The Light is coming; are you ready?


The Explanation (7)
 

1Before the universe began to be,
and all that it consists of and contains,
the Word already was. He is the Power,
the Explanation, and the Reason for
all things. He was before all things with God,
and He was God. 2Yes, He was with God when
the universe and all that is began
to be, 3and He created everything.
Apart from Him, without His will and power,
not anything that has been made was made.
4In Him was life, eternal life, the light
of men, 5which shines into the darkness to
expose unrighteousness with grace and truth,
and show the way to life. And darkness has
not overcome it, no, nor ever shall.

6God sent a man named John. 7He came to be
a witness to the Light, that all who heard
him might renounce unrighteous ways, and through

the Light believe. 8This John was not the Light;
he came to testify about the Light

and to prepare the way before Him.

  
- John 1.1-8

A life of preparations
Life is full of preparations. We make them every day.

Seems like we’re always preparing for something. Our preparations bear witness to two things: First, something important is going to happen and we need to be ready. I’m going to work, so I need to get ready for the day. I’m going on a date, so I need to make a reservation. A storm is coming; I need to get out the snow shovel and buy some salt. And so on.

It might surprise us to realize that, in some very important ways, our entire lives are but a series of preparations. We prepare for work because we want to do a good job. We work hard as preparation for enjoying the good things of life. We enjoy the good things of life to prepare for the peace and contentment we desire. We want to enjoy peace and contentment as preparation for the rest of our lives beyond work. And so on.

We’re always preparing, getting ready for or moving toward those unseen promises that motivate and direct our lives.

So, second, our preparations say something about what matters most to us. Every preparation, in every area of life, feeds into activities which are themselves preparations for something higher, something unseen and important, at least, to us. So what we actually do in our preparations says something about what we believe or hope, what promises we cling to as of most importance. What we most believe is what we will prepare for in life.

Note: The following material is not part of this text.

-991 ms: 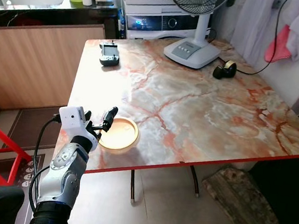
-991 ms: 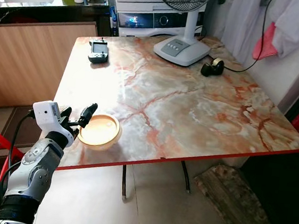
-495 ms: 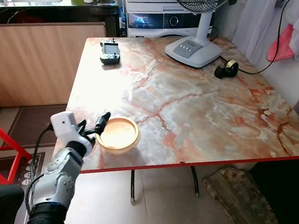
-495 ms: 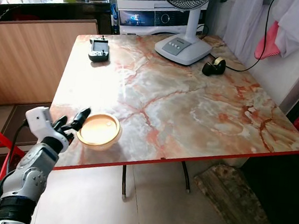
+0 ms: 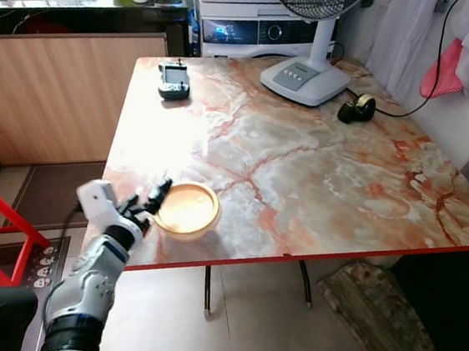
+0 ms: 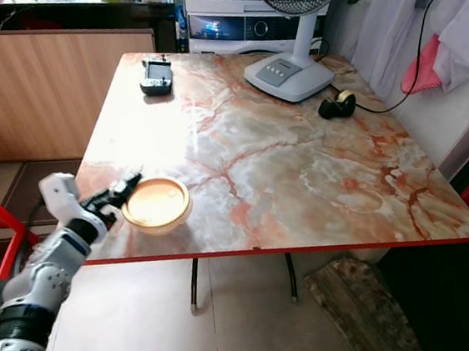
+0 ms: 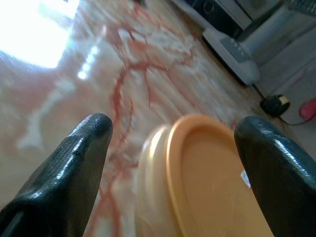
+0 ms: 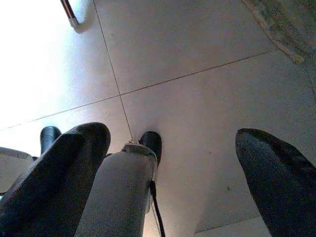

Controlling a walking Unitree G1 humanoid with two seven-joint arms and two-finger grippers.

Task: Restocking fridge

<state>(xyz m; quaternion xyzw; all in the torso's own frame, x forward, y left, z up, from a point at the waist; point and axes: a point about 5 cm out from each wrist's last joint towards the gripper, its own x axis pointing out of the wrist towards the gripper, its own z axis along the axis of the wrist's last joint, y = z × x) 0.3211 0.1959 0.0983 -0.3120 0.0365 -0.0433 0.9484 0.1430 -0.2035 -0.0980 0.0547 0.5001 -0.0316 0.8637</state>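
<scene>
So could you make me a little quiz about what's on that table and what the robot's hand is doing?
1. True or false: the left hand is open beside the bowl.
2. What stands at the table's far end? A) a kettle B) a fan C) a lamp
3. Fill in: the bowl sits near the table's ___ edge, on the robot's left.

Key:
1. True. In the left wrist view the fingers are spread with the bowl ahead of them, not gripped.
2. B. A roll of tape lies beside its base.
3. Near (the red front edge).
</scene>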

Every day, all day long, we’re preparing to do, doing as preparation, moving forward toward our promises, and then tomorrow we do it all again.

All in faith, in the belief that our promises are important, are the right and best ones for us.

Life is a big deal. You have to prepare well for it. Everybody knows that.

Preparation for the Light
“God sent a man named John.” John the Baptist, that strange, urgent man preaching down by the riverside, appeared as part of God’s preparations for the coming of the Light. He was not the only preparation, but he was one.

Indeed, without some of the other preparations, John’s work of preparation might not have had the desired effect.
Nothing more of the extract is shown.